> [Directions] Only one stretch of the data below is needed. Output the lines from the one with "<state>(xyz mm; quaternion" up to and including the one with "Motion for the", exactly as they stand.

--- START ---

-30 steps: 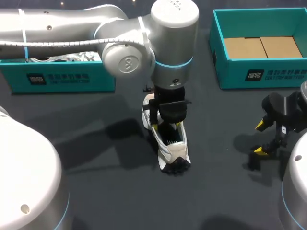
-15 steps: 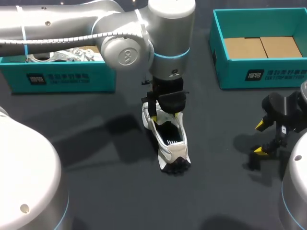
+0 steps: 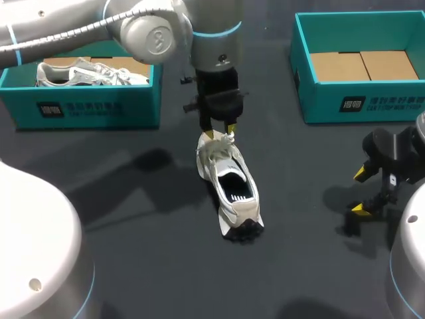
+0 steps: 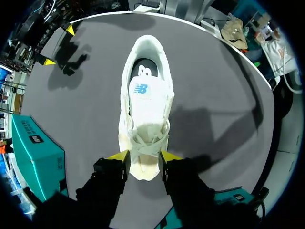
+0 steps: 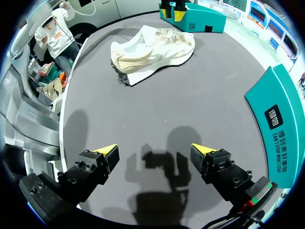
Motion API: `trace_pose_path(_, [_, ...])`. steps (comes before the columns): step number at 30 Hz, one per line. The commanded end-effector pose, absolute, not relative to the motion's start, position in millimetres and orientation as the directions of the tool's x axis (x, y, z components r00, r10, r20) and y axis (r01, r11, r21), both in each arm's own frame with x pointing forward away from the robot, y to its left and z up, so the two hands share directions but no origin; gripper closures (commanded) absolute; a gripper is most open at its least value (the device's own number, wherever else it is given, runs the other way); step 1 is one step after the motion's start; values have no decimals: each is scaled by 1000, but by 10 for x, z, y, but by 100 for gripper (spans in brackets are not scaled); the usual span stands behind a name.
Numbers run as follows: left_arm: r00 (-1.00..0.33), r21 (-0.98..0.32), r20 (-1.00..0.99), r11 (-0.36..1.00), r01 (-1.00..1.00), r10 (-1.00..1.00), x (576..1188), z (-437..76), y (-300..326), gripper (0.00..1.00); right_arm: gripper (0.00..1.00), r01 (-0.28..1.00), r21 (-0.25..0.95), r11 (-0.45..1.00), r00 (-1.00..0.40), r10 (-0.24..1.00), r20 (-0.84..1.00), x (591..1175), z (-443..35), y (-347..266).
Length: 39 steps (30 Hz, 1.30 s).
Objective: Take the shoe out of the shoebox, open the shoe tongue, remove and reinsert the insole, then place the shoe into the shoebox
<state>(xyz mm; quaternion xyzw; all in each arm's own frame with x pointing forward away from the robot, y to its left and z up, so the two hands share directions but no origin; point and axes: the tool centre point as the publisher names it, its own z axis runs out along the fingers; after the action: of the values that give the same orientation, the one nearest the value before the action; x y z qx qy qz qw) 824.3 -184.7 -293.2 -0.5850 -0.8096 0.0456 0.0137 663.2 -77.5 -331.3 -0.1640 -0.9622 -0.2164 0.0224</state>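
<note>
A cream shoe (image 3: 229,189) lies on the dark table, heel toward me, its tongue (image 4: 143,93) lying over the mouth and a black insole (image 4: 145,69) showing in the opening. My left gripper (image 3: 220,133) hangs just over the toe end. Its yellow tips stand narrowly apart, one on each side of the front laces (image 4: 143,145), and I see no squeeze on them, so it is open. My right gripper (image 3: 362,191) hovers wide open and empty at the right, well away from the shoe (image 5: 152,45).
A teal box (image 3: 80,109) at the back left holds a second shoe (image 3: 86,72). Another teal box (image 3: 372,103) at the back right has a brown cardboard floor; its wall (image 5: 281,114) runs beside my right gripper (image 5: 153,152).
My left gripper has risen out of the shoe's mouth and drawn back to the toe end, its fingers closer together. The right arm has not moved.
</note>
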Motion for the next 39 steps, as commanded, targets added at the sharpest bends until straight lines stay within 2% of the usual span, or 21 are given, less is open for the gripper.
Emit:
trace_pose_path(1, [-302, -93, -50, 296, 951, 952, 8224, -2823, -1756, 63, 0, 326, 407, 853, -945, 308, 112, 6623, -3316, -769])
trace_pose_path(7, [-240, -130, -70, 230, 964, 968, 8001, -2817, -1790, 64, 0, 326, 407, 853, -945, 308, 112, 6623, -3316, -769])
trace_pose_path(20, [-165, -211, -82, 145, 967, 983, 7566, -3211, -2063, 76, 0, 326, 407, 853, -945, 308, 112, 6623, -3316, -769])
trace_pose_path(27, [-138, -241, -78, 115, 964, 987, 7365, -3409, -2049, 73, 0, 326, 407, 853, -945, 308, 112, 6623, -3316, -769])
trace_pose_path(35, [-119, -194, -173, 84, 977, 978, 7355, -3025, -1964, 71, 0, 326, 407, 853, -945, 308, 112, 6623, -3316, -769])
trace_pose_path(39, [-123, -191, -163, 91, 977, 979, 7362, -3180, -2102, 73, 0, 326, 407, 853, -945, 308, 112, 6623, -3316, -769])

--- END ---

> [Response for this exercise]
<state>(xyz mm; quaternion xyzw; all in each arm's own frame with x pointing forward away from the robot, y to its left and z up, so the two hands share directions but no origin; point and axes: the tool centre point as the publisher names it, its own z axis runs out along the fingers; after the action: of the values that give the same orientation, the one nearest the value before the action; x y z qx qy qz qw) 824.3 -184.7 -293.2 -0.5850 -0.8096 0.0456 0.0137 663.2 -77.5 -331.3 -0.1640 -0.9622 -0.2164 0.0224</state>
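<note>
A cream shoe (image 3: 229,189) lies on the dark table, heel toward me, its tongue (image 4: 143,93) lying over the mouth and a black insole (image 4: 145,69) showing in the opening. My left gripper (image 3: 220,133) hangs just over the toe end. Its yellow tips stand narrowly apart, one on each side of the front laces (image 4: 143,145), and I see no squeeze on them, so it is open. My right gripper (image 3: 362,191) hovers wide open and empty at the right, well away from the shoe (image 5: 152,45).
A teal box (image 3: 80,109) at the back left holds a second shoe (image 3: 86,72). Another teal box (image 3: 372,103) at the back right has a brown cardboard floor; its wall (image 5: 281,114) runs beside my right gripper (image 5: 153,152).
My left gripper has risen out of the shoe's mouth and drawn back to the toe end, its fingers closer together. The right arm has not moved.
</note>
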Motion for the next 39 steps, as commanded, targets added at the sharpest bends until straight lines stay within 2% of the usual span, or 21 are given, less is open for the gripper.

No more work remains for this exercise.